La autora recuerda que los científicos han sido incapaces de establecer un vínculo entre la testosterona y los comportamientos agresivos de algunos seres humanos y recurre a los falsos embarazos o al efecto placebo como pruebas de cómo la realidad de las ideas altera los cuerpos.  Es cierto que el cerebro de la mujer suele ser más pequeño que el del hombre, pero eso no significa, como han dicho no pocas personas, que ellas sean de media menos inteligentes. El clásico menosprecio de parte de la ciencia y de la sociedad hacia las mujeres tiene también en esta obra un espacio destacado. Habla de prejuicios y de cómo, con frecuencia, hay quien quiere encontrar supuestas razones científicas para justificar su machismo. Menciona un estudio en el que los participantes debían lanzar bombas en un videojuego interactivo. Los hombres lanzaban más bombas cuando sabían que los estaban mirando, mientras que las mujeres tiraban más bombas cuando creían que no las observaban.
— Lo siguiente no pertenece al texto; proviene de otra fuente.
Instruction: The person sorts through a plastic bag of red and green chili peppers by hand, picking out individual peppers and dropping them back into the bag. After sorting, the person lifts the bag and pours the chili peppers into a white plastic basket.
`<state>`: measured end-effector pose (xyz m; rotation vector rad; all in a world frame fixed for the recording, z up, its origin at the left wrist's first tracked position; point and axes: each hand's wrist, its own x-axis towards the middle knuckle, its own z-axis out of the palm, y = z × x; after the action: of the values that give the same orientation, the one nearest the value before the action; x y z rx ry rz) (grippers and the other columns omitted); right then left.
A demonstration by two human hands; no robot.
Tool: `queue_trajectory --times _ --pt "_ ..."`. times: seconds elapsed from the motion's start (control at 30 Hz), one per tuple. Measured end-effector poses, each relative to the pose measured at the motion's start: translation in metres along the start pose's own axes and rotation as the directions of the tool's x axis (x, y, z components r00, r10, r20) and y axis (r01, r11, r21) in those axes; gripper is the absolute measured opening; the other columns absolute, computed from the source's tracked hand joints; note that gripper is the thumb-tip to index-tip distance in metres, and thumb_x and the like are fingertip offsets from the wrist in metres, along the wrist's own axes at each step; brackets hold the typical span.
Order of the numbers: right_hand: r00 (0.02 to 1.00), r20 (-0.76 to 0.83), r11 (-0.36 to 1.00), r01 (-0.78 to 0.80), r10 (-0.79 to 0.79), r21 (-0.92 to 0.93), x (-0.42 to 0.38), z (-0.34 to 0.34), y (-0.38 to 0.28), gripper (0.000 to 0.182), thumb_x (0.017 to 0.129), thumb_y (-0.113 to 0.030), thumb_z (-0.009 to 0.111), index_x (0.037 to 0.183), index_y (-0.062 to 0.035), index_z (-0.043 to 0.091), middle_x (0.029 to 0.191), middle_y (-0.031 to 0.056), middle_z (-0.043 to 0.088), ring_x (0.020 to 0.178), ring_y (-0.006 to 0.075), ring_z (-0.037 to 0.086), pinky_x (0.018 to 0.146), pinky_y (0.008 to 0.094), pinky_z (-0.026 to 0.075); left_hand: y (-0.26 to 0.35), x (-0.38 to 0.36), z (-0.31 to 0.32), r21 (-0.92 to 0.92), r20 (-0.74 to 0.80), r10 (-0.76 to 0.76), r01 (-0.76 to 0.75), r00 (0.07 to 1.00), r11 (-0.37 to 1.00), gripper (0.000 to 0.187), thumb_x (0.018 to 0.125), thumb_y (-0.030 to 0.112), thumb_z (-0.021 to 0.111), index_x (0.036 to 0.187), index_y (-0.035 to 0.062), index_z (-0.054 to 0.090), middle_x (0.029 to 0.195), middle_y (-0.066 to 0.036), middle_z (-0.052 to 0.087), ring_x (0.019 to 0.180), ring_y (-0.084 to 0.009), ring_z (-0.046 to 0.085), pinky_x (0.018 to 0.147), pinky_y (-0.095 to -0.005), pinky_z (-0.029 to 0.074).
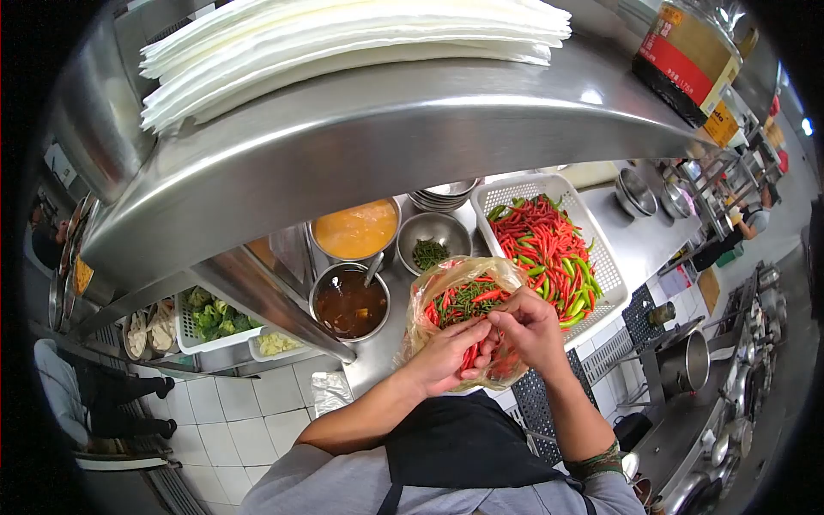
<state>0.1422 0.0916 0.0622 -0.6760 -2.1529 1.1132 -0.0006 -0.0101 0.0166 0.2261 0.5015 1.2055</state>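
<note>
Above a clear plastic bag [415, 330] holding red chili peppers and green stems, both of my hands meet. My left hand [448, 356] is closed around a few red chili peppers [469, 355], partly hidden by its fingers. Thumb and fingertips of my right hand [532, 330] are pinched together right beside the left thumb; what they pinch is too small to make out. Just beyond the bag stands a white perforated basket [611, 279] heaped with red and green chili peppers [549, 249]. A metal bowl [457, 230] with green stems [430, 253] is behind the bag.
Left of the bag are a pot of dark sauce [350, 300] with a ladle and a pot of orange liquid [356, 230]. A steel shelf [412, 129] overhangs the counter, carrying folded white cloths [343, 43] and a large bottle [687, 64]. Another person [755, 223] stands far right.
</note>
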Motion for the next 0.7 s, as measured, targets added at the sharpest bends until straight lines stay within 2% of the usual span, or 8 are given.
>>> queue_trajectory --times 0.03,0.13,0.23,0.27,0.4,0.5,0.6,0.7 --pt "0.988 -0.039 0.955 0.133 -0.148 -0.264 0.000 0.001 0.001 0.009 0.087 -0.008 0.070 0.086 0.0004 0.067 0.076 0.0082 0.060 0.067 0.0189 0.063 0.058 0.0307 0.049 -0.002 0.001 0.000 -0.045 -0.022 0.000 -0.001 1.000 0.999 0.023 0.104 0.032 0.050 0.104 0.0104 0.057 0.078 0.001 0.051 0.063 -0.0071 0.049 0.045 -0.0204 0.033" --pt "0.946 -0.156 0.869 0.187 -0.285 -0.458 -0.004 0.015 -0.002 0.007 0.080 -0.005 0.073 0.086 -0.0026 0.068 0.075 0.0123 0.057 0.072 0.0273 0.065 0.062 0.0359 0.050 -0.003 0.004 0.001 -0.076 -0.069 0.012 -0.018 0.998 0.997 0.023 0.104 0.031 0.048 0.100 0.0091 0.055 0.080 -0.001 0.052 0.063 -0.0094 0.048 0.045 -0.0214 0.033" --pt "0.985 -0.101 0.915 0.087 -0.137 -0.394 0.009 0.005 0.002 0.008 0.081 -0.008 0.071 0.089 -0.0041 0.069 0.083 0.0135 0.061 0.078 0.0319 0.065 0.068 0.0419 0.052 0.002 -0.002 0.004 0.048 -0.120 0.073 -0.068 0.990 0.997 0.023 0.104 0.031 0.049 0.100 0.0091 0.056 0.079 -0.001 0.053 0.064 -0.0094 0.048 0.046 -0.0218 0.033" --pt "0.999 0.036 0.900 0.022 -0.007 -0.436 0.011 -0.003 0.008 0.018 0.083 -0.011 0.067 0.101 -0.0060 0.068 0.095 0.0141 0.062 0.085 0.0341 0.065 0.075 0.0454 0.053 0.004 -0.004 0.001 0.062 -0.119 0.088 -0.081 0.989 0.995 0.023 0.103 0.029 0.049 0.106 0.0078 0.059 0.079 -0.001 0.054 0.063 -0.0097 0.048 0.046 -0.0221 0.033" --pt "0.980 0.170 0.774 0.027 0.105 -0.633 0.020 0.001 0.043 0.031 0.085 -0.011 0.057 0.115 -0.0104 0.063 0.112 0.0161 0.060 0.096 0.0353 0.065 0.079 0.0451 0.054 0.012 -0.007 -0.009 0.099 -0.124 0.118 -0.106 0.985 0.989 0.029 0.101 0.026 0.049 0.121 0.0056 0.057 0.079 -0.003 0.055 0.063 -0.0115 0.050 0.045 -0.0230 0.033" --pt "0.967 0.196 0.761 0.005 0.160 -0.648 0.026 0.011 0.048 0.028 0.087 -0.010 0.050 0.112 -0.0091 0.064 0.118 0.0174 0.059 0.095 0.0361 0.066 0.079 0.0462 0.054 0.015 -0.004 -0.018 0.063 -0.150 0.092 -0.083 0.984 0.995 0.031 0.101 0.029 0.047 0.119 0.0063 0.057 0.081 -0.005 0.057 0.062 -0.0146 0.051 0.043 -0.0249 0.035" --pt "0.984 0.176 0.778 0.095 0.021 -0.621 0.021 0.008 0.049 0.018 0.087 -0.016 0.057 0.103 -0.0117 0.065 0.106 0.0155 0.059 0.089 0.0359 0.066 0.072 0.0487 0.054 0.016 -0.005 -0.023 0.008 -0.134 0.064 -0.063 0.989 0.998 0.033 0.102 0.037 0.048 0.107 0.0066 0.060 0.080 -0.004 0.059 0.062 -0.0155 0.054 0.044 -0.0262 0.035" --pt "0.982 0.117 0.852 0.188 -0.150 -0.488 0.014 -0.002 0.041 0.021 0.087 -0.018 0.065 0.108 -0.0157 0.066 0.101 0.0103 0.058 0.086 0.0320 0.064 0.069 0.0441 0.053 0.018 -0.004 -0.021 0.024 -0.198 0.050 -0.046 0.979 0.999 0.036 0.102 0.043 0.046 0.101 0.0093 0.059 0.078 -0.003 0.057 0.062 -0.0146 0.050 0.044 -0.0255 0.034"
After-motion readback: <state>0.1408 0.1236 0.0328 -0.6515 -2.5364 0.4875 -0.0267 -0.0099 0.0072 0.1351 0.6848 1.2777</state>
Hustvedt cuestiona esa creencia de que la mente es un ordenador. Por ejemplo, parece ser que el córtex visual recibe estímulos no sólo visuales, sino también auditivos. Es decir, lo que oímos afecta a lo que vemos. No hay una estructura modular en el cerebro, una parte dedicada en exclusiva a la visión. Hay grandes partes del cerebro cuya función es en gran medida indeterminada, explica la autora citando a Alan Turing.

También afirma que, pese a lo que vemos en películas o leemos en los periódicos, la inteligencia artificial ha ido encontrándose en un callejón sin salida tras otro. Cita a Dreyfus, quien considera que la inteligencia artificial ha fracasado porque la mente no es un ordenador que realiza operaciones algorítmicas y, por muchas reglas y datos que se introduzcan en la máquina, no se despertará y se volverá como nosotros, porque no es así cómo funciona la mente humana. Tenemos habilidades sensoriales y motoras muy desarrolladas que no parecen depender de conceptos o símbolos. “El razonamiento no es un estado puro de cálculo lógico, sino uno que se mezcla con la emoción”, afirma. 

La autora cuenta que sería absurdo no reconocer la influencia que tienen los acontecimientos emocionales en el trabajo de una persona y en cómo lo realiza. También explora la relación de la empatía con las neuronas espejo: si veo que tocan a alguien, el córtex somatosensorial de mi cerebro se activa del mismo modo que cuando me tocan a mí. Termina reconociendo que todavía es una extraña para sí misma. “‘Mis propios puntos de vista han sido y son objeto de continua revisión a medida que leo y pienso más acerca de las cuestiones que me interesan”. (...) “Me pregunto cómo es que la gente está tan segura de todo”. Los espejismos de la certeza, en fin, es un libro extraordinario que invita a dudar, es decir, a pensar. Una obra fascinante.